▶ [What you should do]: Reproduce the following material exactly, including every line.

"""

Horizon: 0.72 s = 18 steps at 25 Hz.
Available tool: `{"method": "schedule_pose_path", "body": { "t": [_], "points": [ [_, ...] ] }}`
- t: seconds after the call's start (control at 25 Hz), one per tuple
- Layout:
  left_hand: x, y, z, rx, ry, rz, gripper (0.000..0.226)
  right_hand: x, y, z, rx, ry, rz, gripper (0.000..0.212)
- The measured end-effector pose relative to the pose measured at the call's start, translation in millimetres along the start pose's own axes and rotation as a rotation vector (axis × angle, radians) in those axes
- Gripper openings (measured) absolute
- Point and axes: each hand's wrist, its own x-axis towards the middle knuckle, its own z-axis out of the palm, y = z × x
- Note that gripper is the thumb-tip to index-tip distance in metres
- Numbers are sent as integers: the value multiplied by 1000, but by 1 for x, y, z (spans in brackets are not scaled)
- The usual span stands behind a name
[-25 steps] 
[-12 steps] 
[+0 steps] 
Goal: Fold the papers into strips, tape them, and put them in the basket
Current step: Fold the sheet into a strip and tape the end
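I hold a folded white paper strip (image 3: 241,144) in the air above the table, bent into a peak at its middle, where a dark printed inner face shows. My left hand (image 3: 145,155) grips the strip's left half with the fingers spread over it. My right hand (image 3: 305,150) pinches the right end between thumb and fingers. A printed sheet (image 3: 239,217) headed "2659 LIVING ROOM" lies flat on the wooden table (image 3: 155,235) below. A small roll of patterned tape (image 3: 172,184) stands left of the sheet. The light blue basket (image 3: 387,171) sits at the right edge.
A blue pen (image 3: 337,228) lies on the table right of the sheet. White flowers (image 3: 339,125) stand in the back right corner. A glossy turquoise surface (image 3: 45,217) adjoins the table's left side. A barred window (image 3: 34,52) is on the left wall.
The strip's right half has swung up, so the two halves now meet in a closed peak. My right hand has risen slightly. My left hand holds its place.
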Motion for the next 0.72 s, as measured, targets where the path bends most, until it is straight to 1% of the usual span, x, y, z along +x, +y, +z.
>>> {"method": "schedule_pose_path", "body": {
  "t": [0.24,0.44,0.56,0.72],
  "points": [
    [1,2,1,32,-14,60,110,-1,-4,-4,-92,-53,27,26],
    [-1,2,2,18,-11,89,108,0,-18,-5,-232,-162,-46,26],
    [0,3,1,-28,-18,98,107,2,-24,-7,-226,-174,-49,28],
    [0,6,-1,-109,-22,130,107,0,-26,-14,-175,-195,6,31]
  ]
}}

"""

▶ [Solution to this exercise]:
Horizon: 0.72 s = 18 steps at 25 Hz.
Available tool: `{"method": "schedule_pose_path", "body": { "t": [_], "points": [ [_, ...] ] }}`
- t: seconds after the call's start (control at 25 Hz), one per tuple
- Layout:
  left_hand: x, y, z, rx, ry, rz, gripper (0.000..0.226)
  right_hand: x, y, z, rx, ry, rz, gripper (0.000..0.212)
- The measured end-effector pose relative to the pose measured at the call's start, translation in millimetres along the start pose's own axes and rotation as a rotation vector (axis × angle, radians) in those axes
- Gripper openings (measured) absolute
- Point and axes: each hand's wrist, its own x-axis towards the middle knuckle, its own z-axis out of the palm, y = z × x
- Note that gripper is the thumb-tip to index-tip distance in metres
- Numbers are sent as integers: the value multiplied by 1000, but by 1 for x, y, z (spans in brackets are not scaled)
- The usual span stands behind a name
[-25 steps] 
[-12 steps] 
[+0 steps] 
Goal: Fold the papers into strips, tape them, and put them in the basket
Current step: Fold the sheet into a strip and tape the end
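I hold a folded white paper strip (image 3: 241,144) in the air above the table, bent into a peak at its middle, where a dark printed inner face shows. My left hand (image 3: 145,155) grips the strip's left half with the fingers spread over it. My right hand (image 3: 305,150) pinches the right end between thumb and fingers. A printed sheet (image 3: 239,217) headed "2659 LIVING ROOM" lies flat on the wooden table (image 3: 155,235) below. A small roll of patterned tape (image 3: 172,184) stands left of the sheet. The light blue basket (image 3: 387,171) sits at the right edge.
A blue pen (image 3: 337,228) lies on the table right of the sheet. White flowers (image 3: 339,125) stand in the back right corner. A glossy turquoise surface (image 3: 45,217) adjoins the table's left side. A barred window (image 3: 34,52) is on the left wall.
The strip's right half has swung up, so the two halves now meet in a closed peak. My right hand has risen slightly. My left hand holds its place.
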Motion for the next 0.72 s, as measured, targets where the path bends most, until it is straight to 1% of the usual span, x, y, z along +x, +y, +z.
>>> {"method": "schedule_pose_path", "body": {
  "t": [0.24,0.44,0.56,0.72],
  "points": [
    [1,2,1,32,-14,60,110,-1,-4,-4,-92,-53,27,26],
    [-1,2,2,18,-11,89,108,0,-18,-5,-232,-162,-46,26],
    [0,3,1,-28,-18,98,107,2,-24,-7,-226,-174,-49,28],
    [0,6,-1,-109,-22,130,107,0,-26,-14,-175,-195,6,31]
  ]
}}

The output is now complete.